Saved data entries
--- START ---
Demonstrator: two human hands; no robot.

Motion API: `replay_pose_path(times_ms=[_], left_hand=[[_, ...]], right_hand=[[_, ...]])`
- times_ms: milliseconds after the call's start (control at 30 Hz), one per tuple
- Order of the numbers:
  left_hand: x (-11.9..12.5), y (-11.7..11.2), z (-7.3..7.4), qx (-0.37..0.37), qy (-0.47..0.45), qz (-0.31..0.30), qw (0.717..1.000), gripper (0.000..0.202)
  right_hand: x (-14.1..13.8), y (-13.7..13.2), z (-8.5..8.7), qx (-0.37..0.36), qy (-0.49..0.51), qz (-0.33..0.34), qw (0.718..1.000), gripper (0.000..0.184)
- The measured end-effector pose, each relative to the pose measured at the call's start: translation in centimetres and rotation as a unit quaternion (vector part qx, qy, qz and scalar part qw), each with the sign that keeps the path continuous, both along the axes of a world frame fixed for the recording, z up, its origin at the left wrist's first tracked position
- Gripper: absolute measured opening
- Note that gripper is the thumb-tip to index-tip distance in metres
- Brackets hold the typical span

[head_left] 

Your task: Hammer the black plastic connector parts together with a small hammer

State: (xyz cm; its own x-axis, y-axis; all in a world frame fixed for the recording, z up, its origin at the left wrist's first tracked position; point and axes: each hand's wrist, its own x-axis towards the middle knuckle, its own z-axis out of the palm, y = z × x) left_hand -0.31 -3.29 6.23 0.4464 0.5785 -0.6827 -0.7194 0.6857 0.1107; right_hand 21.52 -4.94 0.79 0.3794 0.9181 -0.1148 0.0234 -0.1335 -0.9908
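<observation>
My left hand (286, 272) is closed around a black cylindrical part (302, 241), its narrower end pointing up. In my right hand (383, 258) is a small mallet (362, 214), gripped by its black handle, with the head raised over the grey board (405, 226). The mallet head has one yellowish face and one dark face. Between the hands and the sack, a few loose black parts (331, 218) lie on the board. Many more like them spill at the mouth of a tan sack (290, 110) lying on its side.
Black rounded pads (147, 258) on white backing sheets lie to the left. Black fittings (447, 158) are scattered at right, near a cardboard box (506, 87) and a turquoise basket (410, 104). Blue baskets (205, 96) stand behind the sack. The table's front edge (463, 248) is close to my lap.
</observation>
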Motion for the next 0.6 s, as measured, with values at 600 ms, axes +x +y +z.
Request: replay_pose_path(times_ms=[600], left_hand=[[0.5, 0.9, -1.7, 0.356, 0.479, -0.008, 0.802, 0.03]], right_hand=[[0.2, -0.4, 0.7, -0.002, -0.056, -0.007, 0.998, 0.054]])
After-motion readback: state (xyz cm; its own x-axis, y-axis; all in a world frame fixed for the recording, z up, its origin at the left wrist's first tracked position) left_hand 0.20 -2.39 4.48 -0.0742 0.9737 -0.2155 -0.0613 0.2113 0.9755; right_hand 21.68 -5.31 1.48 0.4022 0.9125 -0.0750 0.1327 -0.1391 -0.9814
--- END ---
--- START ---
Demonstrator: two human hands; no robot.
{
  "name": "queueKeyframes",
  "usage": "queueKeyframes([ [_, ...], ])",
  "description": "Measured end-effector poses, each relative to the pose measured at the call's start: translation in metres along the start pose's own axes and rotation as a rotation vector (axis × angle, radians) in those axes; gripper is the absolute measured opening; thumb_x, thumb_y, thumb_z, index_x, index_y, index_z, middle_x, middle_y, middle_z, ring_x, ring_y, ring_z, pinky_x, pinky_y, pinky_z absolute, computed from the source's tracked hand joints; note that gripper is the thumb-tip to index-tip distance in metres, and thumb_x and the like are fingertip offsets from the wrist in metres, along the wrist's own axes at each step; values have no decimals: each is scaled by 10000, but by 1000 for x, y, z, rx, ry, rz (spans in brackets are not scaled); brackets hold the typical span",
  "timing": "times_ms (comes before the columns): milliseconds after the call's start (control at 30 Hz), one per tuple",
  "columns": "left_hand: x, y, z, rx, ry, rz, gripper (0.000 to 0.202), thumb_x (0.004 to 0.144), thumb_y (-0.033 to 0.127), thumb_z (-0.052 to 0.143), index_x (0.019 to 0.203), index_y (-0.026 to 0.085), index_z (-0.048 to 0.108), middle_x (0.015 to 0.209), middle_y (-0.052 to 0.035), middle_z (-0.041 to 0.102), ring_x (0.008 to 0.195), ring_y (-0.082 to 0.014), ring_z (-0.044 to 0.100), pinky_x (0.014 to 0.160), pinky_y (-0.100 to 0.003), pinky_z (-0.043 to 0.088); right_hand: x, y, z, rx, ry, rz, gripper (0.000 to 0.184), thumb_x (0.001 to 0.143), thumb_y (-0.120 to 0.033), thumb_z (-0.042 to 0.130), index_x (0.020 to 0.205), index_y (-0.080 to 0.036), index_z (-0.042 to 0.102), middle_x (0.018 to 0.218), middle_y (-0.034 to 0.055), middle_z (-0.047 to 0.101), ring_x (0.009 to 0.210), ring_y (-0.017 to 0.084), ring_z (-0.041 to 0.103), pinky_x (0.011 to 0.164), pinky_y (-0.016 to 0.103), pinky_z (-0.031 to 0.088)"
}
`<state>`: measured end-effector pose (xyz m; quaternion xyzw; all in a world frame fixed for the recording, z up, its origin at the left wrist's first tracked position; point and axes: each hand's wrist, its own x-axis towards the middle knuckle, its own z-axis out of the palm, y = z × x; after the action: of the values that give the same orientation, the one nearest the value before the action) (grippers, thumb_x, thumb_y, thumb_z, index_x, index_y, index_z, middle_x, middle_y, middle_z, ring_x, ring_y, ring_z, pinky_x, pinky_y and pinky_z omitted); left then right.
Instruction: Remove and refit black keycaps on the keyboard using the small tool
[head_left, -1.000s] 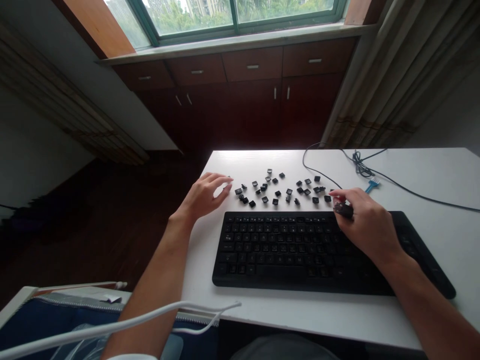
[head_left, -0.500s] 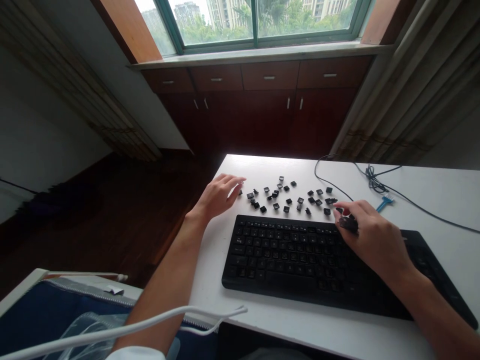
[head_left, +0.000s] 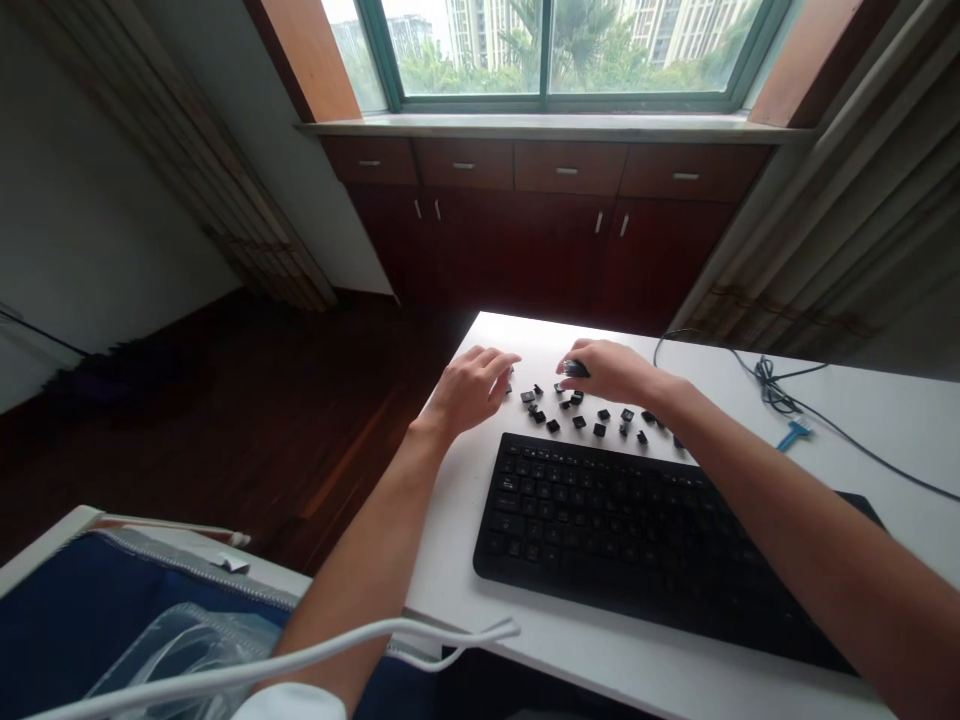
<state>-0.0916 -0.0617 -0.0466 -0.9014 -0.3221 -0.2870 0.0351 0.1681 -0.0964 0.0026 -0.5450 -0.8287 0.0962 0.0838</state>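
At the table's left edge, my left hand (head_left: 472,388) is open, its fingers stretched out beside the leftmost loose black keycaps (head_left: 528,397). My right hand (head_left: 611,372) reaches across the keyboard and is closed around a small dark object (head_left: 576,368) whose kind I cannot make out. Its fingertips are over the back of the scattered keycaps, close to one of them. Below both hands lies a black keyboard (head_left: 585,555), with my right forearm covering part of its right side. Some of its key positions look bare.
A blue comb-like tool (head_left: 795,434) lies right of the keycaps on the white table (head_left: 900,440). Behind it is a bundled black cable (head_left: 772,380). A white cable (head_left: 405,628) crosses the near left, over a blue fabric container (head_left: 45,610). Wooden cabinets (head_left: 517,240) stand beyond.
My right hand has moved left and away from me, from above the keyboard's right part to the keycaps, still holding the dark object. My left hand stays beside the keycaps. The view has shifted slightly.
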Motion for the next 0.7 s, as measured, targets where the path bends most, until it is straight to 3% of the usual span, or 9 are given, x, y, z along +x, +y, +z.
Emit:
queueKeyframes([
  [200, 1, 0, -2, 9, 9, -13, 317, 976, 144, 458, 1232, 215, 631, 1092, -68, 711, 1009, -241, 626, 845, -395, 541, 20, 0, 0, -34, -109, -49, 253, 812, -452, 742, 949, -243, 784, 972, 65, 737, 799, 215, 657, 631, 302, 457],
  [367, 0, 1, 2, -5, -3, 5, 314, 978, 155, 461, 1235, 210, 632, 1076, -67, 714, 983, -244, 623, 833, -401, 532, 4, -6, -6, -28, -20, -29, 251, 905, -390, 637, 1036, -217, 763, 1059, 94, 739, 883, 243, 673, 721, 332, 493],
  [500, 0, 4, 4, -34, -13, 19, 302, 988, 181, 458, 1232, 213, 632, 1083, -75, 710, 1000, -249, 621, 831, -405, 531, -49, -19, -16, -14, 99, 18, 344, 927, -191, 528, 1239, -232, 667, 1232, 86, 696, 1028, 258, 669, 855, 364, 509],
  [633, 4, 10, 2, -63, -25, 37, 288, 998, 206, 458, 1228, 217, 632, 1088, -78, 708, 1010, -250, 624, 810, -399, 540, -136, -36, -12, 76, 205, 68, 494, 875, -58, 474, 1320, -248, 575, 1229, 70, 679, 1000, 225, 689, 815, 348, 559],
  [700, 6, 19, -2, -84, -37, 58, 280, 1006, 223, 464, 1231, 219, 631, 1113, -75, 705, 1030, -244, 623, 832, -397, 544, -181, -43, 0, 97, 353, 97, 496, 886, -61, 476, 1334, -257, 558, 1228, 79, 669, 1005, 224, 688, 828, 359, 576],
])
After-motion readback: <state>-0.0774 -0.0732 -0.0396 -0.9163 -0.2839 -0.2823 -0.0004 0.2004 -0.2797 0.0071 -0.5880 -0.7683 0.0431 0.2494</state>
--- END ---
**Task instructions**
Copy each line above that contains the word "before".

**Task response**
  "timing": "times_ms (comes before the columns): milliseconds after the call's start (control at 30 Hz), one per tuple",
`<state>`: measured end-effector pose (xyz m; quaternion xyzw; all in a world frame fixed for the recording, z up, its origin at the left wrist's first tracked position; point and axes: each hand's wrist, its own x-axis towards the middle knuckle, its own z-axis out of the palm, y = z × x; after the action: of the values that give the same orientation, the one nearest the value before the action) (grippers, thumb_x, thumb_y, thumb_z, index_x, index_y, index_z, middle_x, middle_y, middle_z, ring_x, ring_y, ring_z, pinky_x, pinky_y and pinky_z omitted); left then right.

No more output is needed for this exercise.